Laguna Seca: i due azzurri rispettivamente primo e secondo nella Q2. Terzo Sykes

Dopo aver ceduto il passo solo a Eugene Laverty nella Q1, Niccolò Canepa è stato costretto a recitare lo stesso copione nella seconda sessione di qualifiche della Superbike a Laguna Seca, questa volta a favore di Marco Melandri.

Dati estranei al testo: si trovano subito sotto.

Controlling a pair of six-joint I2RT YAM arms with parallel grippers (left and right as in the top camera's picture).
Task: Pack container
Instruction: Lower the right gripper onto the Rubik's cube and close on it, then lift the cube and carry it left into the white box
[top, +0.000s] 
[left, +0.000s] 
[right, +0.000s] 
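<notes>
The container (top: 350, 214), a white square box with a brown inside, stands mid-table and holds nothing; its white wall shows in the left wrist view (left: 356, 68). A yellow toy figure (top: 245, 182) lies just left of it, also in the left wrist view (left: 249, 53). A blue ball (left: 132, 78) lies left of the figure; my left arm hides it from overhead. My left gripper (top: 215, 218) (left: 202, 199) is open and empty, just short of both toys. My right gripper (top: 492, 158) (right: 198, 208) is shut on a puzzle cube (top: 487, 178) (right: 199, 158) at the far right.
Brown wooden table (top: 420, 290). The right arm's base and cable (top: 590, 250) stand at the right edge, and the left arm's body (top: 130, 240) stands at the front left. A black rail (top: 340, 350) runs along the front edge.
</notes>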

Il ravennate, uscito con il coltello tra i denti riuscendo a migliorare immediatamente i propri riferimenti, ha piazzato l'acuto sul finale con un 1'23.775 che lo lascia ben sperare in vista della Superpole di domani (ore 20 italiane).

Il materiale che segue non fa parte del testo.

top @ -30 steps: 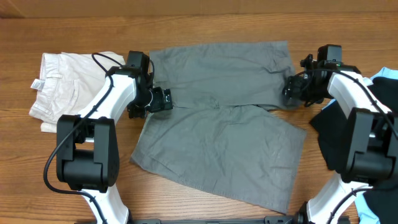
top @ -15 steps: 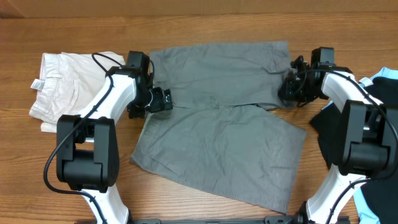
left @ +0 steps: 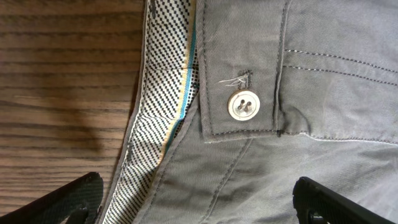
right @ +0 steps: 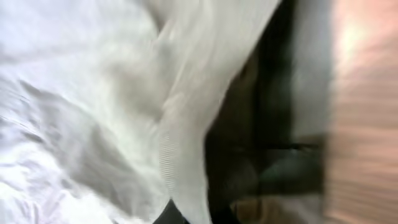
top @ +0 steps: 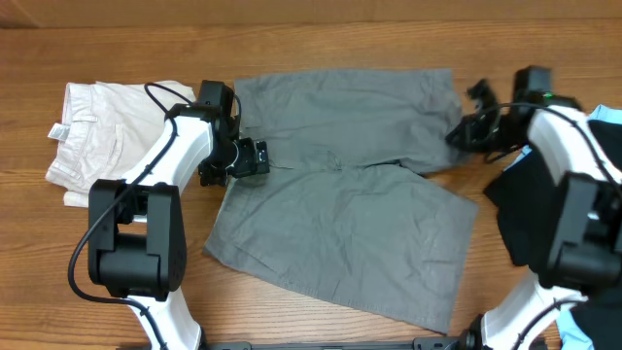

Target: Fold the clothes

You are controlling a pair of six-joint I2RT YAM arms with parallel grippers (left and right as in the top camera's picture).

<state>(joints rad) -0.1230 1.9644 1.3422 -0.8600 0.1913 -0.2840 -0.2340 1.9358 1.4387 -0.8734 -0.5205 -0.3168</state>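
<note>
Shorts [top: 350,194] edge between closed right jaws.

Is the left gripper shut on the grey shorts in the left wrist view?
No: the left gripper stands wide open, its fingertips far apart over the grey shorts, with no cloth pinched between them.

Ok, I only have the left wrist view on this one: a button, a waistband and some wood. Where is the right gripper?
Observer: The right gripper is at the right edge of the grey shorts, by the far leg's hem, jaws shut.
Operator: Has it got cloth?
Observer: The right wrist view shows only blurred pale cloth close to the camera, so a grip can't be confirmed.
Operator: Any other clothes around?
Observer: Yes, folded cream shorts lie left of the grey pair, and a black garment lies to the right.
</note>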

"Macio" ha preceduto per 163 millesimi il connazionale della Stock1000 sostituto di Carlos Checa, che stava per regalare alla Panigale un primo posto sull'asciutto nella classifica dei tempi che mancava dai tempi della Superpole di Checa in Australia. Il genovese, che nell'arco del turno ha mostrato un passo circa un secondo più lento rispetto al proprio miglior tempo, ha comunque ritrovato la quadratura del cerchio all'ultima uscita lanciata e si candida ad un ruolo da protagonista nell'assegnazione dei posti in griglia.

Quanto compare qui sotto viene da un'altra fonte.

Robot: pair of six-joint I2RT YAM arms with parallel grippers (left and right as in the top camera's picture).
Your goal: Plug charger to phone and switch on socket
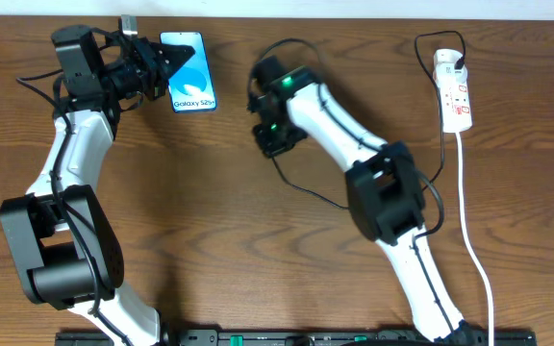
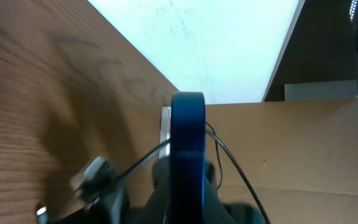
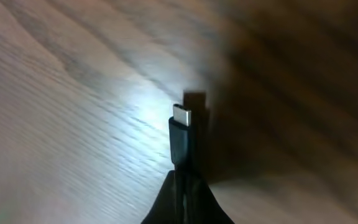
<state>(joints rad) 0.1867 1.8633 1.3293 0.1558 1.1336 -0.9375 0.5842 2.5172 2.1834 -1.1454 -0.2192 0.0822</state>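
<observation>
At the table's (image 1: 219,221) far edge, the phone (image 1: 192,77) pinched by its side in the left gripper (image 1: 160,69) — mid-table, the charger (image 3: 181,127) connector tip clamped in the right gripper (image 1: 275,144), well apart from the socket (image 1: 455,96) at far right.

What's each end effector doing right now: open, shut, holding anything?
Left end effector: closed on the phone, gripping its edge.
Right end effector: closed on the charger, at its connector tip.
</observation>
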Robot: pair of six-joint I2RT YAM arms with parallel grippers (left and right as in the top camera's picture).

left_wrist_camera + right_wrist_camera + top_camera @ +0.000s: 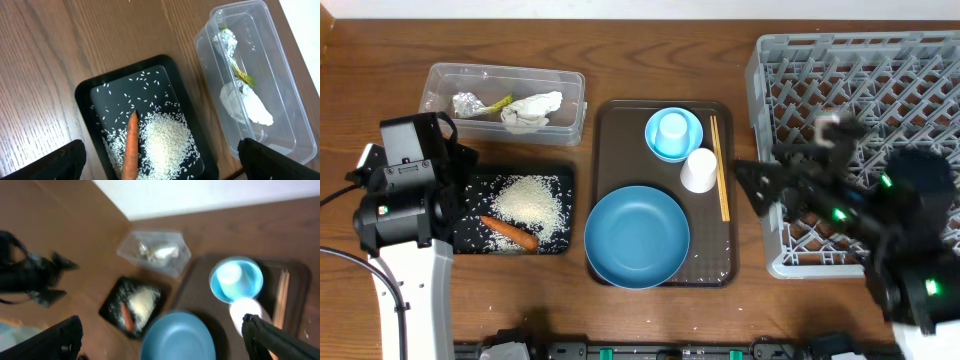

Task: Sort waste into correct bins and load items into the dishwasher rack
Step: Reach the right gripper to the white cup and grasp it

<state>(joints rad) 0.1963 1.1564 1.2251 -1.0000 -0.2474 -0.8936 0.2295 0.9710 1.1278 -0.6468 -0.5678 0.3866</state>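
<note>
Watching from my remote station: left claw gaping wide and empty, hanging over black tray, which is holding rice and carrot. Foil ball, wrapper and tissue lying in clear tub. Right claw likewise spread and gripping nothing, hovering by rack front-left corner; I am getting blurred feed there. Blue plate, bowl with light-blue cup inside, white cup and chopsticks sitting on brown tray on bench.

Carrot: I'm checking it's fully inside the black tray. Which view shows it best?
Overhead: the carrot lies whole inside the black tray. Left wrist is closer but crops its end; right wrist blurs it.
</note>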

Continua la propria permanenza ai piani alti, ma senza ancora aver siglato un cronologico fin qui, il leader in campionato Tom Sykes (terzo, + 0.378). Leggermente più attardati, Sylvain Guintoli (+ 0.528) e Chaz Davies (+ 0.559) hanno preceduto la wild-card Danny Eslick, vera sorpresa del venerdì sulla Suzuki del team di Michael Jordan. I distacchi rimangono comunque ridotti: Davide Giugliano (settimo), Eugene Laverty (unico a girare su tempi pressoché invariati rispetto alla Q1), Leon Haslam, Ayrton Badovini e Jules Cluzel sono a otto decimi dalla vetta. Un decimo più lento, Toni Elias (alle prese con un problema al motore) ha preceduto di misura Marc Aitchison, Roger Hayden e Michel Fabrizio, ultimo a qualificarsi per la Superpole.